TASK GOAL: Each line of the records below needs repeating exactly. Skip the pictures.

LISTED RECORDS:
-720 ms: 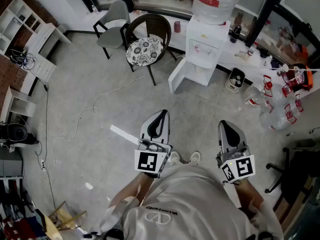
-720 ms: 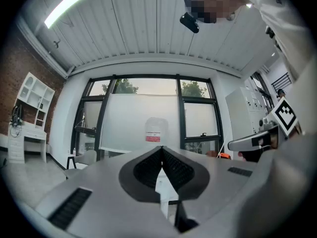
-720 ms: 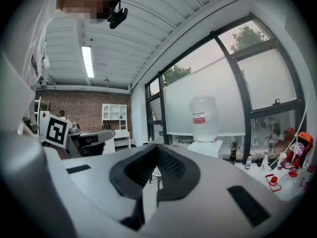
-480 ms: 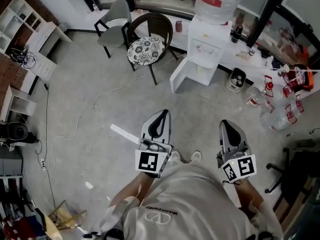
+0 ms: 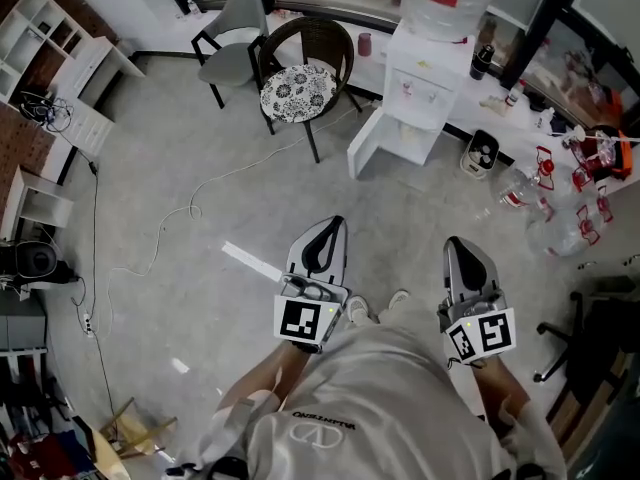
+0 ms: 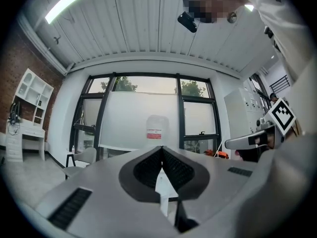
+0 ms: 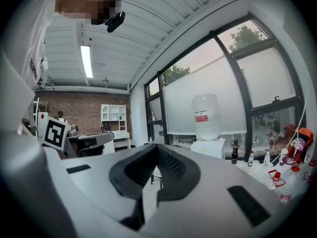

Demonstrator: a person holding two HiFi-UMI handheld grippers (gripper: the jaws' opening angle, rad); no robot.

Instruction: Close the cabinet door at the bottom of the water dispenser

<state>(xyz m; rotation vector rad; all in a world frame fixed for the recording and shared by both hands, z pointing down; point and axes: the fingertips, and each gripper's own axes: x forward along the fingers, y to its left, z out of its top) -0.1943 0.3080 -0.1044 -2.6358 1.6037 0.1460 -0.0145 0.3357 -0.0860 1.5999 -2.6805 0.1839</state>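
At the far left of the head view a white shelf unit (image 5: pixel 62 46) stands by the brick wall, and a thin white cable (image 5: pixel 190 206) runs over the grey floor. More to the right there is a grey chair (image 5: pixel 232 26) and, just beside it, a wicker chair (image 5: pixel 308 43) with a flowered cushion (image 5: pixel 297 90). The left gripper (image 5: pixel 325 228) is held in front of the person's body and points toward the window side. In the left gripper view its jaws are pressed together at the tips with nothing between them, and a big water bottle (image 6: pixel 154 129) appears just above them. Next comes the white water dispenser (image 5: pixel 432 68), which carries this bottle on top and stands by the window. Its cabinet door (image 5: pixel 366 148) at the bottom is open: it is swung out to the left side of the dispenser, so the lower compartment is uncovered. Both grippers are well apart from this door. The right gripper (image 5: pixel 458 248) is beside the left one and also points forward; the right gripper view shows its jaws closed tip on tip, holding nothing. At the far right, clear plastic bottles (image 5: pixel 545 228) lie on the floor near the window ledge.
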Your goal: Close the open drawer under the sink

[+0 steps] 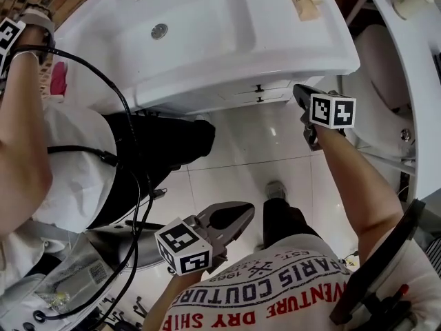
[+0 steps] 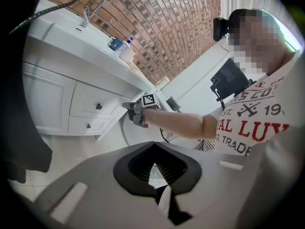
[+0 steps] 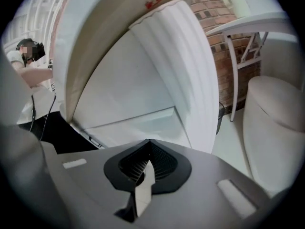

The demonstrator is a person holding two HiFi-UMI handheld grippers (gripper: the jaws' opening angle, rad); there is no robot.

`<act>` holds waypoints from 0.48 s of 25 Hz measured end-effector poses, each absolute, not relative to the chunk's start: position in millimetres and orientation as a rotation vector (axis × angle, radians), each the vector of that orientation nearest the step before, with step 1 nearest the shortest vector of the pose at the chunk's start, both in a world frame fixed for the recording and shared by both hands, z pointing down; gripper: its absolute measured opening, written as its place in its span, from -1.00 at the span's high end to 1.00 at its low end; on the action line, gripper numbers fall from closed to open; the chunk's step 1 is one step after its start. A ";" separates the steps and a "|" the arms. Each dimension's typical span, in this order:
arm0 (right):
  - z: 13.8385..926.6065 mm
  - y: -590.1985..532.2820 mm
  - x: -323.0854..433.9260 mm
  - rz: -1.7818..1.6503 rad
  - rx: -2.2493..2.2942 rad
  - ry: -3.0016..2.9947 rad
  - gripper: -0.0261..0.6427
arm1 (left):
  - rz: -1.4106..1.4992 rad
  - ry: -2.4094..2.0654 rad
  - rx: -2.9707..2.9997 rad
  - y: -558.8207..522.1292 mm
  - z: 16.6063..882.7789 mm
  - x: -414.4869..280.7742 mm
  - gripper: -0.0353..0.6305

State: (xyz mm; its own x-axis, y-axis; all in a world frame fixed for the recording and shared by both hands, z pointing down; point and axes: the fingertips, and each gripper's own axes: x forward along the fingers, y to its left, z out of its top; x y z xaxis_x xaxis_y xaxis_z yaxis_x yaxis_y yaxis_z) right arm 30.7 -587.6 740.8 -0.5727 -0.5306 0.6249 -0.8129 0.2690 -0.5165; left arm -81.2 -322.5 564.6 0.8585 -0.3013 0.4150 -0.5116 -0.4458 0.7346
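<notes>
The left hand-held gripper [image 1: 233, 218] and right hand-held gripper [image 1: 303, 96] are clenched, empty. The drawer [image 1: 265, 87] could be skewed if pushed off-centre.

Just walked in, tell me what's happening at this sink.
A person holds a two-jaw gripper in each hand, facing a white sink cabinet. The right gripper, jaws together and empty, is up at the cabinet's corner beside the two drawers, which look about flush with the front. The left gripper, also shut and empty, hangs low over the tiled floor. A second person stands alongside.
</notes>
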 end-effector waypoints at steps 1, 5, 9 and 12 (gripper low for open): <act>741.2 -576.7 28.4 1.181 1.183 -2.217 0.89 | 0.273 -0.585 2.075 -320.6 563.8 -79.1 0.94; 728.5 -510.4 22.7 1.139 1.000 -2.280 0.89 | 0.257 -0.566 2.108 -311.2 556.1 -71.5 0.94; 698.4 -418.4 18.1 1.205 0.843 -2.350 0.89 | 0.244 -0.554 2.132 -292.5 545.5 -68.1 0.94; 657.9 -358.2 18.4 1.216 0.777 -2.421 0.89 | 0.230 -0.538 2.167 -271.7 533.2 -61.2 0.94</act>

EXERCISE RESULT:
-720 ms: 
-720 ms: 
-720 ms: 
-480 ms: 
+0 ms: 
+0 ms: 
+0 ms: 

Demonstrator: a person holding two HiFi-UMI handheld grippers (gripper: the jaws' opening angle, rad); no robot.

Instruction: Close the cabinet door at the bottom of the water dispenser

<state>(xyz m; rotation vector rad; all in a world frame fixed for the recording and shared by both hands, z pointing down; point and axes: the fingertips, and each gripper's own axes: x forward along the fingers, y to its left, z out of its top) -0.1943 0.3080 -0.1044 -2.6358 1.6037 0.1460 -0.0145 0.3357 -0.0860 1.5999 -2.6805 0.1839</state>
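At the far left of the head view a white shelf unit (image 5: pixel 62 46) stands by the brick wall, and a thin white cable (image 5: pixel 190 206) runs over the grey floor. More to the right there is a grey chair (image 5: pixel 232 26) and, just beside it, a wicker chair (image 5: pixel 308 43) with a flowered cushion (image 5: pixel 297 90). The left gripper (image 5: pixel 325 228) is held in front of the person's body and points toward the window side. In the left gripper view its jaws are pressed together at the tips with nothing between them, and a big water bottle (image 6: pixel 154 129) appears just above them. Next comes the white water dispenser (image 5: pixel 432 68), which carries this bottle on top and stands by the window. Its cabinet door (image 5: pixel 366 148) at the bottom is open: it is swung out to the left side of the dispenser, so the lower compartment is uncovered. Both grippers are well apart from this door. The right gripper (image 5: pixel 458 248) is beside the left one and also points forward; the right gripper view shows its jaws closed tip on tip, holding nothing. At the far right, clear plastic bottles (image 5: pixel 545 228) lie on the floor near the window ledge.
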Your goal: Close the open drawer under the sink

[+0 steps] 
[+0 steps] 
[+0 steps] 

The demonstrator is a person holding two HiFi-UMI handheld grippers (gripper: the jaws' opening angle, rad); there is no robot.

`<act>` holds waypoints from 0.48 s of 25 Hz measured end-effector poses, each absolute, not relative to the chunk's start: position in millimetres and orientation as a rotation vector (axis × angle, radians), each the vector of that orientation nearest the step before, with step 1 nearest the shortest vector of the pose at the chunk's start, both in a world frame fixed for the recording and shared by both hands, z pointing down; gripper: its absolute measured opening, written as its place in its span, from -1.00 at the span's high end to 1.00 at its low end; on the action line, gripper numbers fall from closed to open; the chunk's step 1 is one step after its start. A ";" separates the steps and a "|" the arms. Each dimension's typical span, in this order:
arm0 (right):
  - z: 13.8385..926.6065 mm
  - y: -590.1985..532.2820 mm
  - x: -323.0854..433.9260 mm
  - rz: -1.7818..1.6503 rad
  - rx: -2.2493..2.2942 rad
  - ry: -3.0016..2.9947 rad
  - gripper: -0.0261..0.6427
arm1 (left):
  - rz: -1.4106..1.4992 rad
  - ry: -2.4094..2.0654 rad
  - rx: -2.9707..2.9997 rad
  - y: -558.8207..522.1292 mm
  - z: 16.6063..882.7789 mm
  - x: -414.4869..280.7742 mm
  - gripper: -0.0353..0.6305

State: (xyz mm; its own x-axis, y-axis; all in a world frame fixed for the recording and shared by both hands, z pointing down; point and axes: the fingertips, and each gripper's own axes: x forward along the fingers, y to its left, z out of its top; x y z xaxis_x xaxis_y xaxis_z yaxis_x yaxis_y yaxis_z) right arm 30.7 -587.6 740.8 -0.5727 -0.5306 0.6249 -0.8129 0.2690 -0.5165; left arm -81.2 -322.5 564.6 0.8585 -0.3013 0.4150 -0.5116 -0.4458 0.7346
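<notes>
The left hand-held gripper [image 1: 233, 218] and right hand-held gripper [image 1: 303, 96] are clenched, empty. The drawer [image 1: 265, 87] could be skewed if pushed off-centre.

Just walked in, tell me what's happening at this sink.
A person holds a two-jaw gripper in each hand, facing a white sink cabinet. The right gripper, jaws together and empty, is up at the cabinet's corner beside the two drawers, which look about flush with the front. The left gripper, also shut and empty, hangs low over the tiled floor. A second person stands alongside.
</notes>
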 end-effector waypoints at steps 1, 5, 9 and 12 (gripper low for open): <act>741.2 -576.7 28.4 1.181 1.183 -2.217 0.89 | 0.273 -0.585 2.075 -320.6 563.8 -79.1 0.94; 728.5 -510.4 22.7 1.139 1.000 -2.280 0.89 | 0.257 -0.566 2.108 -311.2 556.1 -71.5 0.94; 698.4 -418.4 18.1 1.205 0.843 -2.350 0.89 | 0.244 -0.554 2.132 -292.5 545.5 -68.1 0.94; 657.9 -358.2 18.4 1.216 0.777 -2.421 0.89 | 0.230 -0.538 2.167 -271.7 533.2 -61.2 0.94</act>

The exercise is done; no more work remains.